Matthias Schoenaerts and Diane Kruger are fun to watch in this simmering pot-boiler wannabe, but, as in meditation, one waits and waits and then … nothing.

DisorderSchoenaerts plays Foreign Legion Afghanistan veteran Vincent Loreau, apparently an elite soldier who has returned home with afflicted with PTSD. He is in treatment and we hear the doctor telling him he is are not sure what is wrong but the military will not allow him to return until things are sorted. This is a great start to a “coming home” military vet drama. Schoenearts’ physicality lets him play the strong silent type to the hilt, and it’s even better when there is an undercurrent of deadly mayhem lurking beneath the surface.

The problem is, the deadly mayhem almost never surfaces. And when it does it is too little too late. This film could have been a staggering psychological thriller, or if could have been a great mystery thriller. But it ends up walking the line between the two and never finds a place to make a stand. The psycho killer aspect is not thoroughly developed and the screenplay misses out on several perfectly good plot twists that would have given the flick a nice kicker at the end.

Diane Kruger plays trophy wife Jessie in a pro-forma marriage with a very shady Lebanese businessman who is an international arms dealer (what else?). When a film starts with a party around the pool at a posh mansion and all the men are wearing business suits and ties, you know there is violence afoot. Vincent figures this out in a snap, and we do, too. OK, so where do we go from here? Hubby is mysteriously called to Geneva, then arrested at the border. It is getting better. Police security around the house is suddenly called away, leaving Vincent, Jessie and her cute little poster child to fend off the cruelest, meanest, most ruthless highly trained assassins in the world. It is really getting good now. And then???

Kruger and Schoenearts develop only a marginal screen chemistry. This could be forgiven and, in fact, for the first half of the film the viewer hardly cares. But in the end it proves crucial to the plot and there is not anything there. The same thing applies to Victor’s PTSD. The few scenes in the beginning of the film showing him deployed do not contain anything that would traumatize anyone. Maybe he is traumatized and we are simply supposed to believe it. Unfortunately, that is not the stuff of movies.

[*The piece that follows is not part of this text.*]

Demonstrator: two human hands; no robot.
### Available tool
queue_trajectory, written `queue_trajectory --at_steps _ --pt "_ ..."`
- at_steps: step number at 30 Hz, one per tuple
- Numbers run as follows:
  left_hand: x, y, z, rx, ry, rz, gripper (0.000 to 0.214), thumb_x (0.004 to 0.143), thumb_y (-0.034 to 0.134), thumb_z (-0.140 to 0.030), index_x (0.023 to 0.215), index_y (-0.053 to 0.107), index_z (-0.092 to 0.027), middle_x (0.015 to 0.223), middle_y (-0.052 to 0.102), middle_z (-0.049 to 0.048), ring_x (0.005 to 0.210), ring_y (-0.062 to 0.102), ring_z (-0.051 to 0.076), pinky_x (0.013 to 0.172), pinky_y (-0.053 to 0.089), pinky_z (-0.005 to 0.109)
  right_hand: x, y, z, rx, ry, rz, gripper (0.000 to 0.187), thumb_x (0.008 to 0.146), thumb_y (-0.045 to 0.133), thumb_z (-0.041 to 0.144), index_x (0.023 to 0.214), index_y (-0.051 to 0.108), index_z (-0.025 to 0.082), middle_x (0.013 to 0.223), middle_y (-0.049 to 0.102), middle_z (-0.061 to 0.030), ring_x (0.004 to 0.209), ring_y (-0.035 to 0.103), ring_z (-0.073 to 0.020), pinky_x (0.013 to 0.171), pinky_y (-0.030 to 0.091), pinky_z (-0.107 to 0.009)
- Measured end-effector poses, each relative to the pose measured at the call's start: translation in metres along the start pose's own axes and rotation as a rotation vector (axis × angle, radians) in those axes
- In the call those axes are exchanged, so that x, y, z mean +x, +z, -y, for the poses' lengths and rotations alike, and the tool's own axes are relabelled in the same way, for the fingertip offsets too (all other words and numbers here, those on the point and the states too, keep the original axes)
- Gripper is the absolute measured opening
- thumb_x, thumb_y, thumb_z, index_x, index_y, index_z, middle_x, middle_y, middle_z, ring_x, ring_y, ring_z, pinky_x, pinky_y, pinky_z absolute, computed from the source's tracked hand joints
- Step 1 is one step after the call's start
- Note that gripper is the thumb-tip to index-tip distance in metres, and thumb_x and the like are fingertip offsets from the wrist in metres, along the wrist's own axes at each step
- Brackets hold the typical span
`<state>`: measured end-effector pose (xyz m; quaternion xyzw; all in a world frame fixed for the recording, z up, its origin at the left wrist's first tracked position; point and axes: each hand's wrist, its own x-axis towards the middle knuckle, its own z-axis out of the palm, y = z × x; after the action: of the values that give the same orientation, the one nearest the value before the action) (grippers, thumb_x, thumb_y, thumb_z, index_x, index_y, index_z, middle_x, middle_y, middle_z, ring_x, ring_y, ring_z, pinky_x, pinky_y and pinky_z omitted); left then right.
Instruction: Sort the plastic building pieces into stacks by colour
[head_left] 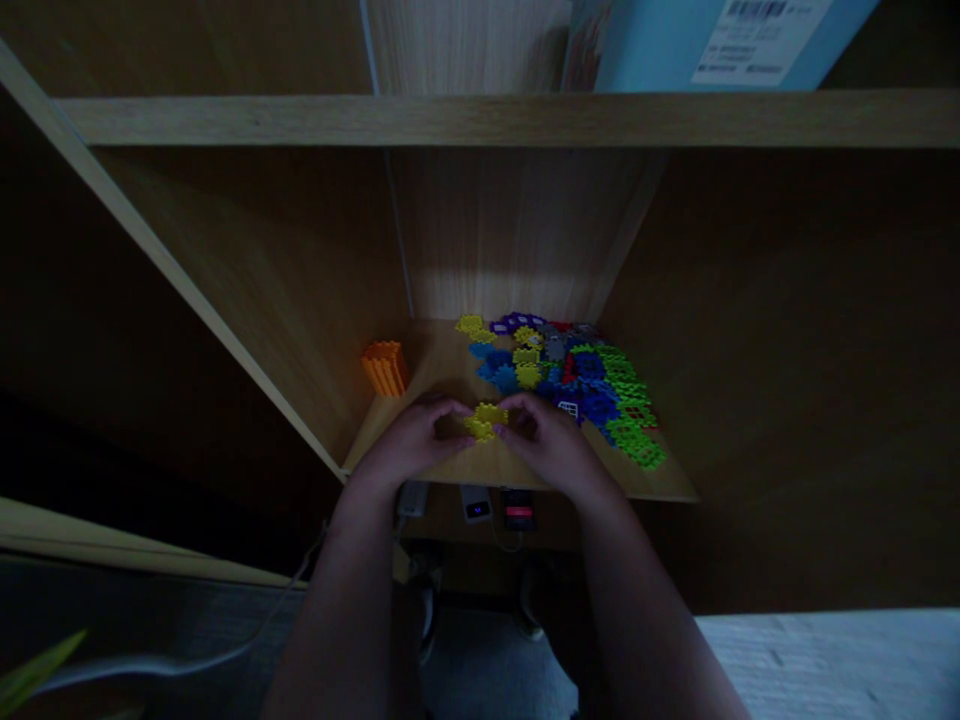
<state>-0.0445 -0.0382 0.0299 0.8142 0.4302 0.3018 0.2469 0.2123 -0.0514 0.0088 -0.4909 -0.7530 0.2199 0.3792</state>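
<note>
Between my two hands are yellow notched plastic building pieces (486, 420), held just above the front of the wooden shelf board. My left hand (420, 435) pinches their left edge with thumb and forefinger. On the opposite edge, my right hand (544, 440) grips with its thumb and fingertips. Whether the yellow pieces are joined or merely stacked, I cannot tell. Beyond my hands lie blue pieces (499, 375) and more yellow pieces (528, 374) of the same notched kind. A purple piece with a white window grid (568, 408) lies close to my right hand.
An upright orange stack (385, 370) stands at the shelf's left. Green pieces (637, 443) spread along the right side. Below the board are a power bank with a lit display (476, 505) and a dark device with a red screen (518, 511). A blue box (675, 45) sits above.
</note>
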Motion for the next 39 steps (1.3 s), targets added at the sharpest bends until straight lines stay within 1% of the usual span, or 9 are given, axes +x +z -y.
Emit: queue_trajectory --at_steps 5,10,12,18,21,23,29,34,39 --pt "0.0009 -0.0003 0.0007 0.022 0.030 0.010 0.022 0.090 0.081 -0.032 0.111 0.079 -0.026 0.113 0.080 0.0041 0.110 0.073 0.024 0.098 0.057 0.037 0.0006 0.0006 -0.0013 0.007 0.005 -0.013 0.025 0.097 0.073 0.036 0.119 0.069 0.026 0.096 0.076 -0.0022 0.086 0.071 -0.0204 0.078 0.054 -0.032" --pt "0.0001 0.0034 0.0062 -0.035 -0.007 -0.047 0.031 0.091 0.073 -0.023 0.123 0.074 -0.024 0.123 0.080 0.0036 0.116 0.074 0.022 0.107 0.056 0.037 0.0000 0.0004 0.0000 -0.005 -0.008 0.033 0.024 0.098 0.072 0.033 0.121 0.070 0.027 0.094 0.075 -0.0013 0.085 0.072 -0.0203 0.078 0.053 -0.032" --pt "0.0000 0.0043 0.0079 -0.039 -0.004 -0.057 0.029 0.092 0.070 -0.022 0.121 0.074 -0.023 0.122 0.080 0.0035 0.115 0.075 0.022 0.107 0.057 0.037 -0.0007 0.0001 0.0013 -0.009 -0.025 0.058 0.023 0.099 0.069 0.030 0.122 0.070 0.027 0.095 0.076 -0.0016 0.088 0.072 -0.0206 0.080 0.053 -0.032" --pt "0.0006 0.0025 0.0060 -0.003 0.001 -0.038 0.023 0.095 0.068 -0.023 0.117 0.076 -0.024 0.118 0.081 0.0034 0.112 0.075 0.022 0.105 0.058 0.038 -0.0010 0.0002 0.0028 -0.016 -0.095 0.107 0.027 0.103 0.062 0.020 0.126 0.072 0.030 0.122 0.081 -0.0044 0.105 0.075 -0.0229 0.094 0.057 -0.038" --pt "0.0008 0.0012 0.0049 0.004 0.017 -0.015 0.019 0.097 0.068 -0.024 0.113 0.078 -0.026 0.115 0.082 0.0020 0.110 0.075 0.022 0.104 0.058 0.038 0.0003 0.0006 0.0035 -0.008 -0.124 0.118 0.032 0.102 0.060 0.014 0.125 0.073 0.033 0.139 0.077 -0.0030 0.120 0.075 -0.0240 0.106 0.057 -0.044" --pt "0.0008 0.0011 0.0048 -0.006 0.018 -0.006 0.017 0.096 0.069 -0.024 0.110 0.078 -0.026 0.112 0.083 0.0015 0.107 0.076 0.022 0.102 0.058 0.037 0.0013 0.0013 0.0035 -0.009 -0.136 0.117 0.034 0.102 0.058 0.011 0.122 0.076 0.033 0.145 0.074 -0.0019 0.129 0.073 -0.0241 0.113 0.055 -0.047" --pt "0.0009 0.0032 0.0047 -0.061 0.013 0.014 0.013 0.097 0.069 -0.023 0.105 0.079 -0.025 0.106 0.083 0.0003 0.100 0.076 0.019 0.094 0.057 0.032 0.0044 0.0030 -0.0011 -0.001 -0.157 0.075 0.039 0.098 0.056 0.004 0.109 0.082 0.031 0.140 0.077 -0.0026 0.131 0.072 -0.0231 0.116 0.055 -0.048" --pt "0.0011 0.0028 0.0014 -0.075 0.012 0.031 0.012 0.098 0.069 -0.026 0.105 0.079 -0.026 0.106 0.083 0.0003 0.100 0.076 0.019 0.094 0.057 0.033 0.0057 0.0014 -0.0025 -0.020 -0.175 0.053 0.034 0.098 0.055 0.004 0.100 0.080 0.028 0.129 0.079 -0.0044 0.122 0.075 -0.0219 0.110 0.057 -0.044" --pt "0.0007 0.0023 0.0019 -0.051 0.027 0.032 0.014 0.098 0.069 -0.025 0.107 0.079 -0.025 0.108 0.083 0.0019 0.102 0.076 0.020 0.095 0.057 0.034 0.0057 0.0015 -0.0040 -0.016 -0.175 0.043 0.031 0.098 0.057 0.005 0.098 0.079 0.027 0.124 0.081 -0.0050 0.117 0.076 -0.0220 0.106 0.058 -0.041"
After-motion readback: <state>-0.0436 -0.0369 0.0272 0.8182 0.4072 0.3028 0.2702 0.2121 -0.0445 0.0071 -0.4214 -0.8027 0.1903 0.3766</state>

This is only writer/director Alice Winocour’s second feature-length film, and she has a long way to go. Co-written with Cesare nominated Jean-Stéphane Bron, the screenplay does not live up to expectations. The soundtrack by Mike Lévy and cinematography by veteran Georges Lechaptois are fine, but not enough to keep the plot afloat to the end. There are better films ahead for Winocour and the cast and crew of this movie.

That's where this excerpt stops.